I solved that problem by RTFM and toggling some settings until I got the same accuracy as Linux: https://learn.microsoft.com/en-us/windows-server/networking/...

Anyway I dunno why the math would be too complicated, GPUs are great at this kind of signal processing

hatsunearu · a year ago

It's already kind of implemented.

hinkley · a year ago

Boeing ginned up a spherical version of these and used it on 787 prototypes to identify candidates for sound deadening material.

Apparently in loud situations like airplanes, audio illusions can make a sound appear to come from a different spot than it really is. And when you have a weight budget for sound dampening material it matters if you hit the 80/20 sweet spot or not.

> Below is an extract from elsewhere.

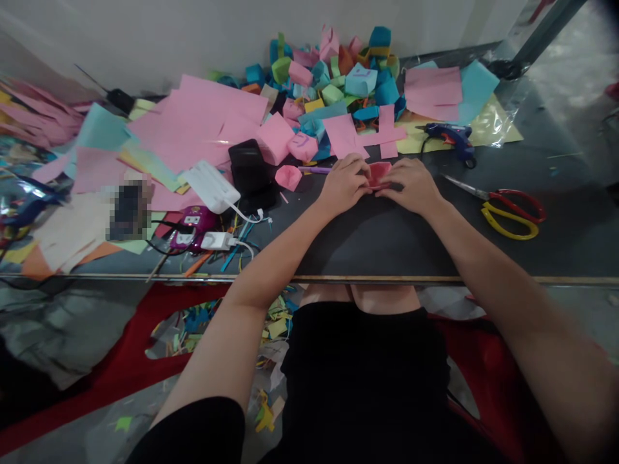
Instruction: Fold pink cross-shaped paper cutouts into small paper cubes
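Between my two hands, just above the dark table [348, 248], is a small pink folded paper piece [380, 174]; it looks like an open cup or box. My left hand [347, 182] grips its left side with bent fingers. On the right side, my right hand [410, 183] pinches the same piece. The fingers partly cover its edges. Left of my left hand lies a purple pen [314, 170], with another small pink paper cup [289, 178] beyond it. A pink paper cross [384, 134] lies flat behind my hands.
Scissors [507, 207] with red and yellow handles and a blue glue gun [452, 138] lie to the right. Folded paper boxes [333, 95] pile up at the back. Pink sheets [178, 135], a white power bank [211, 185] and a purple power strip [193, 229] are left.
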`<control>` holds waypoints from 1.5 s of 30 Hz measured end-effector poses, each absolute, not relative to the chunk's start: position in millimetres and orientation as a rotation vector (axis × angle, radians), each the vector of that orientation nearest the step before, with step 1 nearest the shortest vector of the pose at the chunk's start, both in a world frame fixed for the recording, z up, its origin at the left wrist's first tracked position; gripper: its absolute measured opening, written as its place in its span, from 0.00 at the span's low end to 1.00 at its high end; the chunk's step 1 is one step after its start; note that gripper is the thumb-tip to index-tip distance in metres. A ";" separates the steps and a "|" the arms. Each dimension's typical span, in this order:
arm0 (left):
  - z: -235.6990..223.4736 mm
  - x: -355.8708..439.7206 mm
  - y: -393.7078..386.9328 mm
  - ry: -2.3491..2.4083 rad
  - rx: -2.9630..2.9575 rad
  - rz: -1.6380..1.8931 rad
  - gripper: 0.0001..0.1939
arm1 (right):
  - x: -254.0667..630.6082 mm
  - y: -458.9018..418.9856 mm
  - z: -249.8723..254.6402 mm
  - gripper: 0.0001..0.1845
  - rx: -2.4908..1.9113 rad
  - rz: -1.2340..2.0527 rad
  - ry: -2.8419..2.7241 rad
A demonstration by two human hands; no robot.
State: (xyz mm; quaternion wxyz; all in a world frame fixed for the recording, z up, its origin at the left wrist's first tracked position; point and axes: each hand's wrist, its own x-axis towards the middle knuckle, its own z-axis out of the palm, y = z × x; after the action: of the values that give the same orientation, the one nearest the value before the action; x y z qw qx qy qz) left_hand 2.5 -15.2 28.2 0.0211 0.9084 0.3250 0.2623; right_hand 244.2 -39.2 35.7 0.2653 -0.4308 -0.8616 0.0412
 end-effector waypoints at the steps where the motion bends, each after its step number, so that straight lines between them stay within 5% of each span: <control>1: 28.8 1.7 -14.7 1.005 2.823 0.802 0.11 | 245.8 -39.0 35.8 0.13 -1.155 0.093 -2.320; 26: 44.0 5.6 -25.0 0.927 2.972 0.564 0.15 | 245.0 -40.2 38.5 0.14 -1.132 0.091 -2.381; 45: 40.1 13.0 -27.4 0.954 2.815 0.702 0.18 | 237.5 -46.7 44.3 0.14 -1.162 0.046 -2.413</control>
State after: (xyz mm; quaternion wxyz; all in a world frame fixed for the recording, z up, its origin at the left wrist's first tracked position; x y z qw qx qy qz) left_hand 13.0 -27.4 40.1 0.0437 0.9208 0.3121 0.2297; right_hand 237.5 -46.7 44.3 0.2296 -0.4222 -0.8768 0.0166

Salmonfisher11 · a year ago

If somebody wants to play around with Zynq 7010's - have a look at the EBAZ4205 board. They can be bought from Aliexpress (20-30€). These are former Bitcoin Mining controllers.

Some people reverse engineered the entire thing. It can be found in GitHub. And there's an adapter plate available for getting to the GPIOs.

For a less complex entry there are also Chinese FPGAs ("Sipeed" boards which use a GoWin FPGA. They are quite capable and the IDE is free.

telgareith · a year ago

Xilinx tool chain is also no-cost.

scottapotamas · a year ago

For some/smaller parts. Once you start going higher than Artix or the token Kintex parts you need to pay up.